- _Prompt_: Restate the entries word for word, leaving nothing out.

- _Data in this exercise_:

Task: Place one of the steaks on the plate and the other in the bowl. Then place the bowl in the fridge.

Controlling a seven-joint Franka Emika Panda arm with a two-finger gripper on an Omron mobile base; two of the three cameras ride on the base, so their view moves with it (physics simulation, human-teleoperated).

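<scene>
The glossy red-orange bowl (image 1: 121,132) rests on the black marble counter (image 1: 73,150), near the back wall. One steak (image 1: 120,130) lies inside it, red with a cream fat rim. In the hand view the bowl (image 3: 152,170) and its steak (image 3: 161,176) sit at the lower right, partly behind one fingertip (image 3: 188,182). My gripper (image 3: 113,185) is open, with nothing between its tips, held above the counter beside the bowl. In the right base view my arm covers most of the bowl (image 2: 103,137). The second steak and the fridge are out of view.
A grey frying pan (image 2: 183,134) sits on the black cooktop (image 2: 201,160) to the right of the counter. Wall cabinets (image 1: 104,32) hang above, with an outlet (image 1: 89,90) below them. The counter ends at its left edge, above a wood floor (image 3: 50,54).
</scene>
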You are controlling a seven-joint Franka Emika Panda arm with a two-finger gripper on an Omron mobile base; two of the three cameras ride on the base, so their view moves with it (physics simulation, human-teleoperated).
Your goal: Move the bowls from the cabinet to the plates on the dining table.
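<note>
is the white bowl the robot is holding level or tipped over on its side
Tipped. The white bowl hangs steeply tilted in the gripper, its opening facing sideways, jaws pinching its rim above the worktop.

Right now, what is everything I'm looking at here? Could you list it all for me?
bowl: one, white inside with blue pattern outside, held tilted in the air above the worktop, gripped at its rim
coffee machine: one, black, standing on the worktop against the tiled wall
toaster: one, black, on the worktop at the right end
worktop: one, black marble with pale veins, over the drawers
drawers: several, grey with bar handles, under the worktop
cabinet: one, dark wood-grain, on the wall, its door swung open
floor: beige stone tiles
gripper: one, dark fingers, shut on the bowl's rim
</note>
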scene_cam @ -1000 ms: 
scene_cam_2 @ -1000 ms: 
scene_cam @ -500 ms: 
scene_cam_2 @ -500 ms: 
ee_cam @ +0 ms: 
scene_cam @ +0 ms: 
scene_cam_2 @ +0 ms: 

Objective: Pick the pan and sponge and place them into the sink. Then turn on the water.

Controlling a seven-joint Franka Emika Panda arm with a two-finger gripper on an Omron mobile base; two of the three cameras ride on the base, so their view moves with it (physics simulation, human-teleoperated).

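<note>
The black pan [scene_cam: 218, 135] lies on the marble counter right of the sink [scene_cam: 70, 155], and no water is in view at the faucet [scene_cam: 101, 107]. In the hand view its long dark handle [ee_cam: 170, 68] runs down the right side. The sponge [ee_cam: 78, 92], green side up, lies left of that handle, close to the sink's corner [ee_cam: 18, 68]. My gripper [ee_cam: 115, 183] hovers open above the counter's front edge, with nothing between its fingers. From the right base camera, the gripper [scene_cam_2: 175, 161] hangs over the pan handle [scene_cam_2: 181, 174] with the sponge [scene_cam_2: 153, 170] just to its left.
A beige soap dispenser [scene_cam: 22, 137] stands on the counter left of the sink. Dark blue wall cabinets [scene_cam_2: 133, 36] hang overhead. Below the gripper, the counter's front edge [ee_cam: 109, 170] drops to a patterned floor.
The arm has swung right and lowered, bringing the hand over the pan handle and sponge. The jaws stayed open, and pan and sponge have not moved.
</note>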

- _Output below_:
Task: Place one of the steaks on the plate and the other in the bowl. Then place the bowl in the fridge.

Controlling a seven-joint Franka Emika Panda arm with a two-finger gripper on an Omron mobile base; two of the three cameras ride on the base, so their view moves with it (physics simulation, human-teleoperated).

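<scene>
The glossy red-orange bowl (image 1: 121,132) rests on the black marble counter (image 1: 73,150), near the back wall. One steak (image 1: 120,130) lies inside it, red with a cream fat rim. In the hand view the bowl (image 3: 152,170) and its steak (image 3: 161,176) sit at the lower right, partly behind one fingertip (image 3: 188,182). My gripper (image 3: 113,185) is open, with nothing between its tips, held above the counter beside the bowl. In the right base view my arm covers most of the bowl (image 2: 103,137). The second steak and the fridge are out of view.
A grey frying pan (image 2: 183,134) sits on the black cooktop (image 2: 201,160) to the right of the counter. Wall cabinets (image 1: 104,32) hang above, with an outlet (image 1: 89,90) below them. The counter ends at its left edge, above a wood floor (image 3: 50,54).
</scene>
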You are controlling a seven-joint Franka Emika Panda arm with a two-finger gripper on an Omron mobile base; two of the three cameras ride on the base, so their view moves with it (physics simulation, human-teleoperated).
Your goal: Move the bowls from the cabinet to the plates on the dining table.
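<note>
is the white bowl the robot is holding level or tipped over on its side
Tipped. The white bowl hangs steeply tilted in the gripper, its opening facing sideways, jaws pinching its rim above the worktop.

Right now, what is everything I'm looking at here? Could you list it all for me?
bowl: one, white inside with blue pattern outside, held tilted in the air above the worktop, gripped at its rim
coffee machine: one, black, standing on the worktop against the tiled wall
toaster: one, black, on the worktop at the right end
worktop: one, black marble with pale veins, over the drawers
drawers: several, grey with bar handles, under the worktop
cabinet: one, dark wood-grain, on the wall, its door swung open
floor: beige stone tiles
gripper: one, dark fingers, shut on the bowl's rim
</note>
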scene_cam @ -1000 ms: 
scene_cam_2 @ -1000 ms: 
scene_cam @ -500 ms: 
scene_cam_2 @ -500 ms: 
ee_cam @ +0 ms: 
scene_cam @ +0 ms: 
scene_cam_2 @ +0 ms: 

Objective: Pick the pan and sponge and place them into the sink. Then turn on the water.

Controlling a seven-joint Franka Emika Panda arm with a two-finger gripper on an Omron mobile base; two of the three cameras ride on the base, so their view moves with it (physics simulation, human-teleoperated).

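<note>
The black pan [scene_cam: 218, 135] lies on the marble counter right of the sink [scene_cam: 70, 155], and no water is in view at the faucet [scene_cam: 101, 107]. In the hand view its long dark handle [ee_cam: 170, 68] runs down the right side. The sponge [ee_cam: 78, 92], green side up, lies left of that handle, close to the sink's corner [ee_cam: 18, 68]. My gripper [ee_cam: 115, 183] hovers open above the counter's front edge, with nothing between its fingers. From the right base camera, the gripper [scene_cam_2: 175, 161] hangs over the pan handle [scene_cam_2: 181, 174] with the sponge [scene_cam_2: 153, 170] just to its left.
A beige soap dispenser [scene_cam: 22, 137] stands on the counter left of the sink. Dark blue wall cabinets [scene_cam_2: 133, 36] hang overhead. Below the gripper, the counter's front edge [ee_cam: 109, 170] drops to a patterned floor.
The arm has swung right and lowered, bringing the hand over the pan handle and sponge. The jaws stayed open, and pan and sponge have not moved.
</note>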

This exercise has nothing further to it.